United States District Court, E.D. Michigan, Southern Division

November 10, 2016

REHAN KHAN, Defendant. Civ. No. 14-cv-11919

          PRESENT Honorable Gerald E. Rosen United States District Judge


          Gerald E. Rosen, United States District Judge

         At a session of said Court, held in the U.S. Courthouse, Detroit, Michigan on November 10, 2016


         Rehan Khan was indicted, along with 15 co-defendants, on charges of conspiracy to commit health care fraud in violation of 18 U.S.C. § 1349. The First Superseding Indictment also charged Khan with one count of conspiracy to pay and receive kickbacks and two counts of money laundering.

         On June 26, 2012, Khan pleaded guilty, pursuant to a Rule 11 Plea Agreement, to one count of health care fraud conspiracy. Under the Plea Agreement, Defendant agreed that his applicable Guidelines sentencing range was 57-71 months. On May 13, 2013, Khan was sentenced to a term of 60 months' imprisonment, to be followed by two years of supervised release, and ordered to pay $1, 789, 234.74 in restitution. The Court further entered a money judgment of $13, 888, 930.00 against Khan, jointly and severally, and ordered the forfeiture of $113, 479.58 in seized assets. Kahn did not appeal his sentence or conviction.[1]

         On May 13, 2014, Khan filed the instant Motion pursuant to 28 U.S.C. § 2255 to vacate, set aside, or correct his sentence. As grounds for § 2255 relief, Defendant Khan claims (1) that he received ineffective assistance of counsel during plea negotiations and at sentencing; and (2) that the Court improperly used facts not found by a jury to enhance his sentence, and therefore, under Alleyne v.

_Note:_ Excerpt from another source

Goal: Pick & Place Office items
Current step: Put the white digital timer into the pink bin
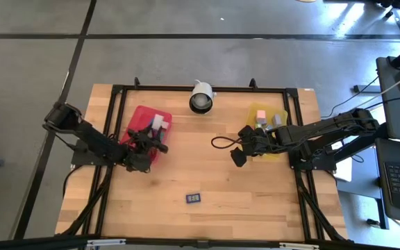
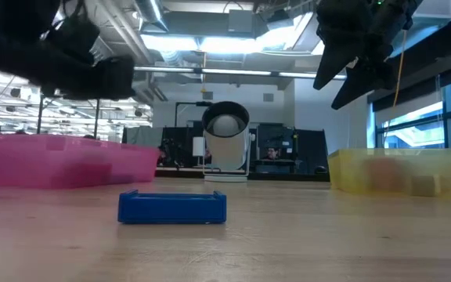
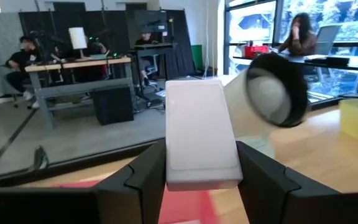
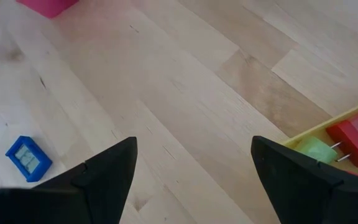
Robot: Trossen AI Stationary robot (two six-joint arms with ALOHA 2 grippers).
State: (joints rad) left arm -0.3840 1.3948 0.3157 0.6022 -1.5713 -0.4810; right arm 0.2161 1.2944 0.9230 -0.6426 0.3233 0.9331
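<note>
A blue piece (image 1: 194, 198) lay flat on the table (image 1: 255, 208), near the front. My left gripper (image 3: 202, 180) squeezed a white block (image 3: 201, 134) over the red tray (image 1: 139, 118). My right gripper (image 4: 191, 168) hung open beside the yellow tray (image 1: 275, 154).

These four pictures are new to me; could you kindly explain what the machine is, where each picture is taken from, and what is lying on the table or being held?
It is a robot with two dark arms at a wooden table. One picture looks straight down, one looks level across the tabletop, and two come from cameras on the wrists. The left gripper is over the red tray and pinches a white block. The right gripper is open and empty, hovering beside the yellow tray, which holds a few small pieces. A small blue item lies alone on the table. The white round thing at the far edge seems to be the low camera.
</note>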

United States, 133 S.Ct. 2151 (2013), his sentenced must be vacated.



         Defendant Khan claims that ineffective assistance of counsel during plea negotiations and sentencing resulted in a longer sentence than the 0-6 months he contends should have been his applicable Guidelines range. Specifically Khan claims that (1) counsel failed to explain that the charge to which he pled guilty in the plea agreement would result in a higher Guidelines range than the offense charged in Count 1 of the First Superseding Indictment; (2) counsel failed to inform him that the Government had not proved all of the elements of the health care fraud conspiracy offense; (3) counsel failed to negotiate a more favorable plea deal; (4) counsel failed to file written objections to the Pre-Sentence Investigation Report; and (5) at sentencing, counsel did not object to the court's calculation of the Guidelines range and failed to comply with 18 U.S.C. § 3553(a) thereby failing to preserve those issues for appeal. For the reasons that follow, the Court finds no merit in any of Defendant's claims of ineffective assistance of counsel.

         The requirements for demonstrating ineffective assistance of counsel were established by the United States Supreme Court in Strickland v. Washington, 406 U.S. 668, 104 S.Ct. 2052 (1984). To establish ineffective assistance of counsel, it must be shown (1) that counsel's performance was deficient and (2) that the deficient performance prejudiced the defense. 406 U.S. at 687, 104 S.Ct. at 2064.

         The proper standard for assessing an attorney's performance is that of reasonably effective assistance. Id. Thus, a guilty plea cannot be attacked as based on inadequate legal advice unless counsel was not “a reasonably competent attorney” and the advice was not “within the range of competence demanded of attorneys in criminal cases.” Id.

         The Strickland court further directed that judicial scrutiny of counsel's performance must be highly deferential. Id., 406 U.S. at 689, 105 S.Ct. at 2065.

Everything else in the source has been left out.